May 2013

Chronic Obstructive Pulmonary Disease


What Gains in Efficacy Will Be Necessary to Meet Pulmonologist and Payer Expectations for Emerging LABA/LAMAs, LABA/ICSs, and MABAs?

Chronic obstructive pulmonary disease (COPD) treatment is dominated by bronchodilators and polypharmacy is commonplace as patients’ COPD worsens. Substantial opportunity exists for a disease-modifying therapy but development of new COPD therapies has focused on therapies that combine two bronchodilators into one inhaler. Surveyed U.S. payers are receptive to favorable reimbursement for therapies offering improvements in lung function over current therapies while surveyed pulmonologists cite therapies providing a greater effect on quality of life as a key area of unmet need. Clinical data suggest at least some therapies in the late-stage pipeline will offer advantages in lung function and possibly advantages in other efficacy attributes. However, given the increasingly crowded marketplace, our data suggest emerging therapies will need to be clearly and substantially differentiated from current therapies and other emerging treatments to garner substantial uptake.

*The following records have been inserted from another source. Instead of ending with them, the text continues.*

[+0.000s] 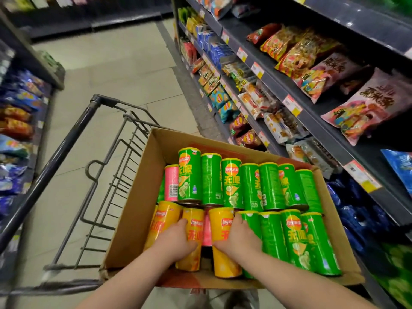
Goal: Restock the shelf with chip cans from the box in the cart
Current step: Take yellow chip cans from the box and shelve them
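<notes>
Left grip: your left hand (pixel 176 238) wraps a yellow can (pixel 190 239) from its left side, fingers pressed around the tube; it looks closed on it, ready to lift.
Right grip: your right hand (pixel 239 237) curls over a second yellow can (pixel 223 241), thumb side toward the gap, so each hand can bring one can out.
Between the hands: a pink can (pixel 207 233) lies lower in the gap, partly hidden.
Why here: the yellow cans sit at the near left of the box, closest to you, so they are probably the easiest to clear first.
Box: the cardboard box (pixel 133 197) rests in the cart (pixel 89 175) and holds the cans lying on their sides in rows; green cans (pixel 272 186) fill the right and far side.
Shelf: the shelf (pixel 312 121) stands just to your right, stocked with snack bags; you cannot tell from here which slot takes the cans.
Progress: judged from the full box, restocking has barely begun.
</notes>
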`<state>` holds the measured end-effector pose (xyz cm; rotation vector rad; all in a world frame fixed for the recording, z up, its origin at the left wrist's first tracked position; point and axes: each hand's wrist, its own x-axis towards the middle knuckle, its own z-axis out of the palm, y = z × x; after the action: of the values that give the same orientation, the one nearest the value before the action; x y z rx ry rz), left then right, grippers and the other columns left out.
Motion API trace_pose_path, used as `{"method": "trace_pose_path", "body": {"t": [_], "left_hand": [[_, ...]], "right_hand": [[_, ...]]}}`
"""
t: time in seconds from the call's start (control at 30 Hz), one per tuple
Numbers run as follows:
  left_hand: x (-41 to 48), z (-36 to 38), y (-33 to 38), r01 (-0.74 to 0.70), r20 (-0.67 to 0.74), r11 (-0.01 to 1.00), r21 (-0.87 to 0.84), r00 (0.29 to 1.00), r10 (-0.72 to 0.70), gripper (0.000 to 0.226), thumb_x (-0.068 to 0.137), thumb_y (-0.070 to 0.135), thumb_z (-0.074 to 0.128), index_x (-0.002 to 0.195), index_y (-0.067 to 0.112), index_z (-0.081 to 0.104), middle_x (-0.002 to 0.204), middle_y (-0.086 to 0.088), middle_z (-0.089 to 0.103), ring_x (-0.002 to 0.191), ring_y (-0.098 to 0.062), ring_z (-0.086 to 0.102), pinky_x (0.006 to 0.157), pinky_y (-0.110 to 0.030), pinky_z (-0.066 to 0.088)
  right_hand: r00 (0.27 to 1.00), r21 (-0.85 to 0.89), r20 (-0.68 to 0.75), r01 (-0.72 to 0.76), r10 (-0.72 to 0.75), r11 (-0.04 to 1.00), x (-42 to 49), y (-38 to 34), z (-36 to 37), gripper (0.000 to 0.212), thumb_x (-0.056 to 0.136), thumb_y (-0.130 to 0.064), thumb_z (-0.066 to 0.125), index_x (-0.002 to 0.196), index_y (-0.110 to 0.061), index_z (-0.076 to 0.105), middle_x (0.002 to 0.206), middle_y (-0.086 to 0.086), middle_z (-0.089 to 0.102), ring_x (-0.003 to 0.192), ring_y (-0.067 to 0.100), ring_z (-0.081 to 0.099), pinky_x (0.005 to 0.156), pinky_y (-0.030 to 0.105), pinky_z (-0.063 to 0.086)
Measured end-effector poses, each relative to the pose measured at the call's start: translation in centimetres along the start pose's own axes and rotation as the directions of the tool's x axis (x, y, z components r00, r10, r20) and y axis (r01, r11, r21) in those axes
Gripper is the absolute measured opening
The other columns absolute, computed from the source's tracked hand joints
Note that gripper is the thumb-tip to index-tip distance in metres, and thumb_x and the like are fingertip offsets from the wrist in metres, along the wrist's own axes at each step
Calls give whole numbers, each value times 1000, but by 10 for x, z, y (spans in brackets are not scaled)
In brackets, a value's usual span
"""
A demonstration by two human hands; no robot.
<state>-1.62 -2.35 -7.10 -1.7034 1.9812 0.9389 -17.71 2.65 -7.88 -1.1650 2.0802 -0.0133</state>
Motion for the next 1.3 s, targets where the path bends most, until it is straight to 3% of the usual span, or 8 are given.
{"method": "trace_pose_path", "body": {"t": [0.1, 0.27, 0.5, 0.73, 1.03, 1.13, 1.3], "left_hand": [[5, 4, 6, 58, 13, 992, -112, 998, -57, 69, 86, 38, 61, 141, 13, 28, 136, -9, 50, 123, -26, 51, 98, -31, 42], [18, 13, 13, 178, 45, 948, -264, 984, -172, 73, 84, 34, 64, 140, 8, 26, 135, -14, 50, 122, -30, 50, 98, -33, 41], [32, 25, 17, 257, 23, 938, -233, 966, -259, 88, 81, 38, 69, 142, 1, 18, 137, -16, 48, 124, -31, 50, 99, -34, 40], [41, 28, 17, 283, -31, 933, -223, 954, -297, 100, 74, 37, 78, 143, -1, 15, 138, -22, 42, 125, -35, 46, 102, -40, 41], [33, 19, 18, 241, 35, 929, -282, 970, -242, 88, 71, 47, 77, 134, 3, 33, 135, -18, 44, 120, -32, 50, 98, -36, 42], [28, 13, 19, 185, 39, 933, -310, 982, -182, 86, 71, 48, 75, 133, 5, 35, 133, -16, 48, 119, -31, 51, 97, -36, 43], [10, 0, 26, 78, 89, 891, -446, 995, -43, 105, 36, 59, 69, 126, 11, 44, 121, -11, 58, 107, -27, 59, 93, -38, 49]], "right_hand": [[999, 65, 27, -39, 37, 997, 2, 3, 1, 98, 70, -49, 75, 144, -13, 22, 139, 7, 40, 127, 25, 45, 98, 36, 42], [999, 212, 33, -34, 28, 977, 0, 9, 0, 71, 69, -42, 76, 127, -18, 43, 123, 4, 45, 111, 21, 53, 91, 29, 46], [998, 366, -55, 45, -27, 930, -11, 18, -5, 84, 68, -33, 77, 137, -18, 31, 128, 4, 40, 117, 20, 48, 96, 30, 43], [997, 514, -78, 16, 28, 858, -13, 31, -11, 93, 62, -36, 81, 137, -25, 27, 122, 0, 55, 107, 19, 58, 93, 39, 50], [987, 584, -149, 37, 63, 811, -13, 34, -17, 89, 67, -25, 80, 138, -19, 26, 126, 4, 48, 104, 17, 54, 89, 32, 47], [981, 600, -174, 35, 87, 799, -14, 32, -19, 93, 65, -25, 81, 140, -19, 26, 126, 6, 49, 107, 21, 54, 92, 37, 48], [959, 611, -254, 55, 129, 790, -21, 30, -23, 90, 63, -19, 81, 138, -15, 31, 125, 8, 50, 107, 22, 55, 92, 36, 47]]}}
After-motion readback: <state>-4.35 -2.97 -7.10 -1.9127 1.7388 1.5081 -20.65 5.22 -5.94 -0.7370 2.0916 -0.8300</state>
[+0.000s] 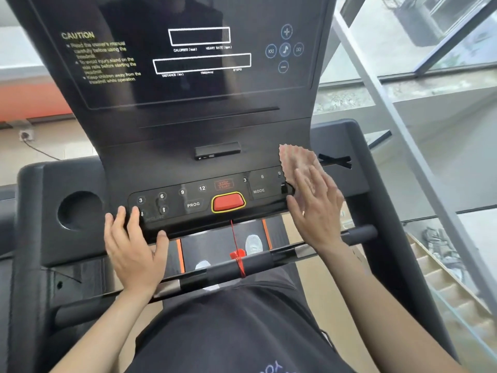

Questions Answered in This Report:

  *   Tiotropium (Boehringer Ingelheim/Pfizer’s Spiriva) is the 2011 major-market sales leader for COPD. How will new therapies need to fare on key primary and secondary clinical trial end points with which COPD therapies are evaluated to compete with tiotropium? How does the wealth of long-term clinical data for tiotropium and salmeterol/fluticasone propionate (GlaxoSmithKline’s Advair/Seretide/Aodair) impact how pulmonologists will evaluate new therapies? How do U.S. and European pulmonologists weight efficacy measures and other drug attributes in their prescribing decisions for COPD?

  *   Greater reduction of mortality and greater effect on quality of life are key areas of unmet need for COPD according to the insights of surveyed U.S. and European pulmonologists.  Which therapies in development for COPD are poised to fulfill these needs? What clinical and/or regulatory challenges must drug developers overcome in order to capitalize on these areas of unmet need? What degree of improvement over currently available therapies do surveyed U.S. MCO PDs seek from new therapies on key clinical attributes for which surveyed physicians indicate there is high unmet need?

  *   Improvement in lung function and reduction in the frequency of exacerbations are key drivers of physicians’ prescribing decisions and/or are the focus of drug development for new COPD therapies. What trade-offs across these and other clinical attributes are U.S. pulmonologists willing to make when considering the use of emerging therapies for the treatment of COPD? Based on the trade-offs in price and performance across key drug attributes that U.S. pulmonologists are willing to make, how do physician preference and prescribing likelihood vary across different target product profiles for COPD?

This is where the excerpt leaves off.